The number on the scale

Akanksha Dande
8 min readNov 23, 2019

--

Hello again!

A little pre-scriptum before we get started: This post is not going to scare the bejesus out of you guys. It is long because I’m putting down a part of my personal journey, completely unfiltered — what triggered me, what pushed me, what I learnt and what I would like to give you. By the time you get over with it, you’re going to feel a lot better about yourself!

Since the title is pretty straight forward, I’m going to get right to it -

So, for as long as we can remember, we’ve been defined by numbers. The numbers on our report card defined our performance as a student in our academics; the number of digits in our salary defines our competency; number of assets define how well off we are; a number defines how old or young we are; number of likes for pictures on social media defines how socially acceptable we are based on our appearance; the sizing system of numbers in the clothing line defines if we are big or small; and a number we all dread in one way or other — the number on the weighing scale defines how stout or skinny (going with the humiliating layman terms: fat or thin) we are. We’ve always been taught to target a selected few numbers in each of these and so many similar other scenarios. And as you would expect, we’ve always struggled to fit in all that permissible window of numbers.

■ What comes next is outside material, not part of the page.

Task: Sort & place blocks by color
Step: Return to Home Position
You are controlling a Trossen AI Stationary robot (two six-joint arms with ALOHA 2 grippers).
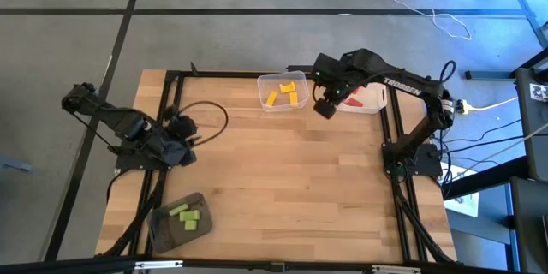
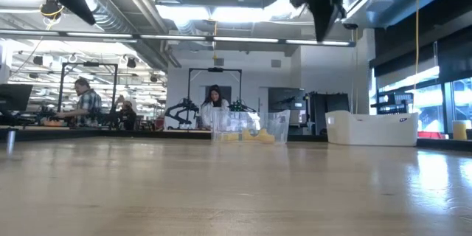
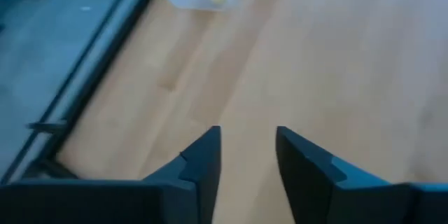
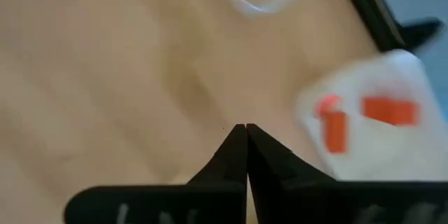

As an infant I was perfectly healthy. When I was 7, we had to shift and settle in the southern part of India. Because of the drastic change in my dietary habits (since I switched from Maharashtrian food to South Indian staple diet), I gained considerable amount of unhealthy weight (mind you, I was SEVEN!). We shifted back to Maharashtra (for whatever reasons) and I remember being fat shamed as soon as we returned. The fact that I was 8 years old was not even a concern when I was called fat. By the time I finished with middle school, I was so scarred with all the fat shaming that I went crazy just to lose weight. I took up three or four different kinds of intensive sports; I wouldn’t eat more than 2 meals a day (FYI, I am a stress eater, always was, always will be but I wouldn’t because of the fear of being called fat); I would overdo all my extracurricular activities only so I could lose weight (the struggle to fit in the permissible window of a number, rings a bell?). Thankfully, all that insanity paid off before I could damage myself to an irreparable state. I completed my high school with a lean (but I wouldn’t say healthy) body just as I desired (only to get back at the people who made me loathe myself only because of my weight).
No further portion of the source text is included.